Count every line below that contains "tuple", then state the total with no other output.

======

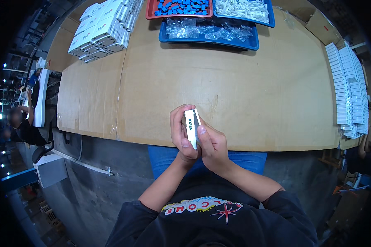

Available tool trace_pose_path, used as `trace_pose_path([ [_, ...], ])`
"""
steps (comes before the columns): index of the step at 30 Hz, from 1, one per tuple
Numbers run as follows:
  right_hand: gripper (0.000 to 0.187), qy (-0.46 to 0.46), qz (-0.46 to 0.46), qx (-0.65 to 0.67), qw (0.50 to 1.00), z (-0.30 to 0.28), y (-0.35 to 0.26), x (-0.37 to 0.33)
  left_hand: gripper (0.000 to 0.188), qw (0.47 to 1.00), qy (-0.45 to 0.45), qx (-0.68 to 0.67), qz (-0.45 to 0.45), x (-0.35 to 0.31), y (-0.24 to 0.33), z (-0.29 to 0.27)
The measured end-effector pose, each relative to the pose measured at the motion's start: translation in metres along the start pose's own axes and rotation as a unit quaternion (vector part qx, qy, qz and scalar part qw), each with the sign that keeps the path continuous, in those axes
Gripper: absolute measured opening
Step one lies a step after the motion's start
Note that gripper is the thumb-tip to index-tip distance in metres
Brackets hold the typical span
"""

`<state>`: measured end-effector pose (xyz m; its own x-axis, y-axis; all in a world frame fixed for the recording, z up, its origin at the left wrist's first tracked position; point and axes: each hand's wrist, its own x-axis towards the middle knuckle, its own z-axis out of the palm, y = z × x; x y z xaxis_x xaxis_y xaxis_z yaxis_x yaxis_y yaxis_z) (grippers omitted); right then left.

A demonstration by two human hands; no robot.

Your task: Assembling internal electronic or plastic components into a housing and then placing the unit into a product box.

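Above my lap, just over the near edge of the table, both hands hold a slim white box-shaped piece (190, 133). It stands tilted, with dark print on its white narrow face and a dark grey strip along its right side. My left hand (178, 131) wraps round its left side, fingertips at the top and thumb near the bottom. From the right, my right hand (214, 149) grips it, thumb pressed against the dark strip. Its back and underside are hidden by my fingers.
Brown cardboard (160, 90) covers the table. White box-shaped pieces (105, 31) are stacked at the far left, with more white stacks (347, 90) along the right edge. A red tray (150, 12) of blue parts and blue trays (251, 44) of white parts and clear bags stand at the back.
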<state>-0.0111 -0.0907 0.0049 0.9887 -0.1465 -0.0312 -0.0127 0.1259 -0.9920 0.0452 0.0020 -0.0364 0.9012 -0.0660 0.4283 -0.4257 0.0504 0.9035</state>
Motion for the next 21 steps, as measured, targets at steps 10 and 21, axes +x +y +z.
trace_pose_path([
  [10, 0.056, -0.053, 0.049, -0.002, 0.997, -0.031, -0.001, 0.018, 0.125, 0.99, -0.089, -0.05, -0.093, 0.006, -0.018, 0.0],
  [21, 0.085, -0.043, -0.229, -0.289, 0.929, -0.069, 0.012, 0.029, 0.081, 0.805, -0.116, -0.312, -0.492, 0.018, 0.025, 0.013],
])
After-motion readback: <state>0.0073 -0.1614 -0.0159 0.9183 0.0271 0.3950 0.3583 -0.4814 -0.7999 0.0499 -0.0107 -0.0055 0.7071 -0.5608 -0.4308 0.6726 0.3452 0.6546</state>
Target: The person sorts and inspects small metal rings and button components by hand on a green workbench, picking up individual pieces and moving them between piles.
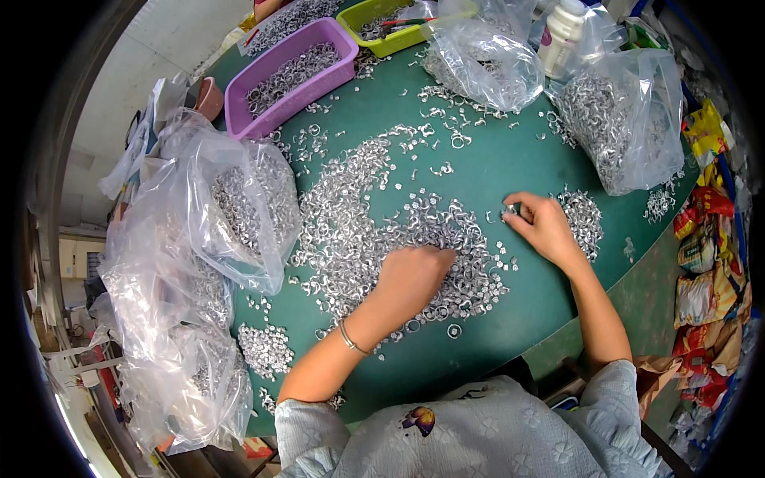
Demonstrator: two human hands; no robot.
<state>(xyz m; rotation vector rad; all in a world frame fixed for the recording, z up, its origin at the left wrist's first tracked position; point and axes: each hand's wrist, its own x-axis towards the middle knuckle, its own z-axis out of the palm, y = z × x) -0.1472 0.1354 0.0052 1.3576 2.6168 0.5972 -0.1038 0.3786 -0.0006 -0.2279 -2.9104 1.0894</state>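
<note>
A big heap of small silver metal pieces (343, 231), many of them ring-like, spreads over the green tabletop (478, 366). My left hand (414, 279), with a bangle at its wrist, is closed over the right part of this heap. Its fingertips point down among the pieces, and what they hold is hidden. To the right of the heap, my right hand (544, 227) has thumb and forefinger curled toward each other around a small silver metal piece (508, 212). Beside that hand lies a smaller pile of similar pieces (582, 223).
Clear plastic bags of metal pieces stand at left (247, 211) and far right (613, 119). A purple bin (237, 103) and a yellow-green bin (382, 46) sit at the back, near a white bottle (562, 36). Another small pile (265, 350) lies left of my left forearm.
</note>
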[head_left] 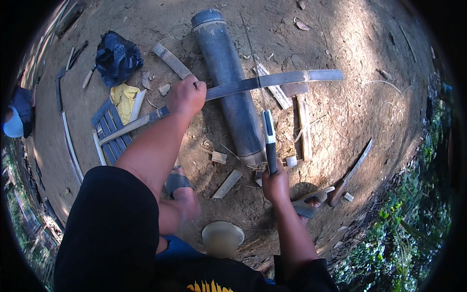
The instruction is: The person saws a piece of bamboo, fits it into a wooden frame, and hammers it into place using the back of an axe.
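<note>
Left hand [186, 96] has its fingers wrapped tight around a long dark strip [314, 75], which lies crosswise over a fat dark cylinder [242, 117] on the dirt [374, 114]. Right hand [276, 185] is closed round the handle of a saw [270, 138], black and white grip, blade pointing away and crossing the strip just past the cylinder's right side. Blade's basically edge-on from up here, so can't really tell how deep it sits. Off to the left there's a slatted piece [103, 125] with a yellow wrapper [125, 100] by it and a crumpled black plastic bag [116, 56] beyond, plus a big knife [359, 163] lying over on the right
</note>
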Demonstrator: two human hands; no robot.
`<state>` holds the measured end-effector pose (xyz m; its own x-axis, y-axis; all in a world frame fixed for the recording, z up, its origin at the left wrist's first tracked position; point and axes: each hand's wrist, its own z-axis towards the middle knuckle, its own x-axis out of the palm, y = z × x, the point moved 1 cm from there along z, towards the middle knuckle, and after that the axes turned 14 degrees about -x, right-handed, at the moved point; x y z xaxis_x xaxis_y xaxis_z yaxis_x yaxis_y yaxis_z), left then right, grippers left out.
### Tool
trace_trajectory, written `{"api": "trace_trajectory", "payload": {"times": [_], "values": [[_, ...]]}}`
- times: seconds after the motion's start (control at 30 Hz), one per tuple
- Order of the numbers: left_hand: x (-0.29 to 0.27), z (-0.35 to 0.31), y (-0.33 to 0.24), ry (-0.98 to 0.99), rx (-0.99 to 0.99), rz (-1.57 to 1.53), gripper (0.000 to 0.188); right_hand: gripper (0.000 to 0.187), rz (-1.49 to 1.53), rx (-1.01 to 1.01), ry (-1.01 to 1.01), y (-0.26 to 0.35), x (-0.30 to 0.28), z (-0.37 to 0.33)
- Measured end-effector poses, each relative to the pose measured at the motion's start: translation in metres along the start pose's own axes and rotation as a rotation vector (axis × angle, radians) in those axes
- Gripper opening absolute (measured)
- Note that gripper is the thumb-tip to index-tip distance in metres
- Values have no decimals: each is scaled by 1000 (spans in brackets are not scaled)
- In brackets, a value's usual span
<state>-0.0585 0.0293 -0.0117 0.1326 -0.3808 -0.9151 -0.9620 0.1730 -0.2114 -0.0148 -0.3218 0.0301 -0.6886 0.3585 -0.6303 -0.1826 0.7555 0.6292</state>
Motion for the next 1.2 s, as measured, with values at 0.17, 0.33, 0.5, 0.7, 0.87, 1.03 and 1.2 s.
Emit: {"api": "trace_trajectory", "payload": {"times": [0.17, 0.33, 0.5, 0.7, 0.87, 1.03, 1.2], "values": [[-2, -3, -5, 28, -17, 26, 32, 15, -7, 75, 31, -47, -19, -84], [-3, -6, -1, 24, -17, 1, 33, 15, -25, 64, 38, 3, -6, -12], [-7, 1, -8, 25, -4, -6, 33, 15, -47, 115, 31, -62, -6, -112], [5, -1, 0, 29, 6, 45, 32, 13, 37, 61, 88, 9, 1, 17], [1, -4, -6, 19, 3, 29, 31, 14, -39, 141, 34, -34, -25, -78], [3, -1, -2, 26, 5, 19, 30, 15, -49, 154, 17, -39, -21, -86], [2, 0, -1, 11, 20, -2, 30, 14, 0, 209, 37, -61, -14, -129]]}}
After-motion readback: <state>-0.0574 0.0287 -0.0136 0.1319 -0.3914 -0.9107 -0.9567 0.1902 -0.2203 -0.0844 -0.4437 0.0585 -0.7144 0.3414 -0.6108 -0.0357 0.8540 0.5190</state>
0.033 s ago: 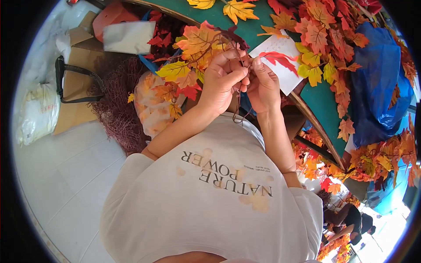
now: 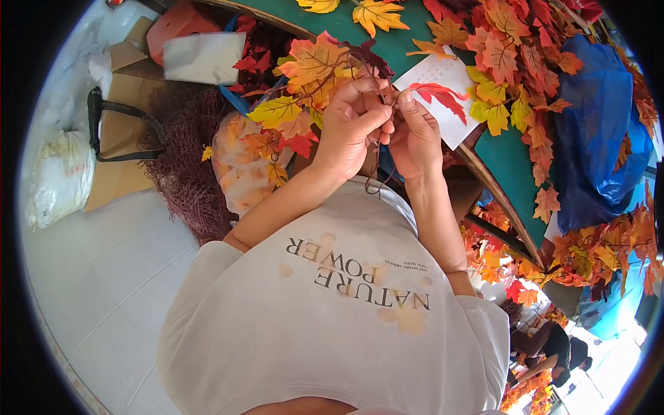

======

**Answer area:** 2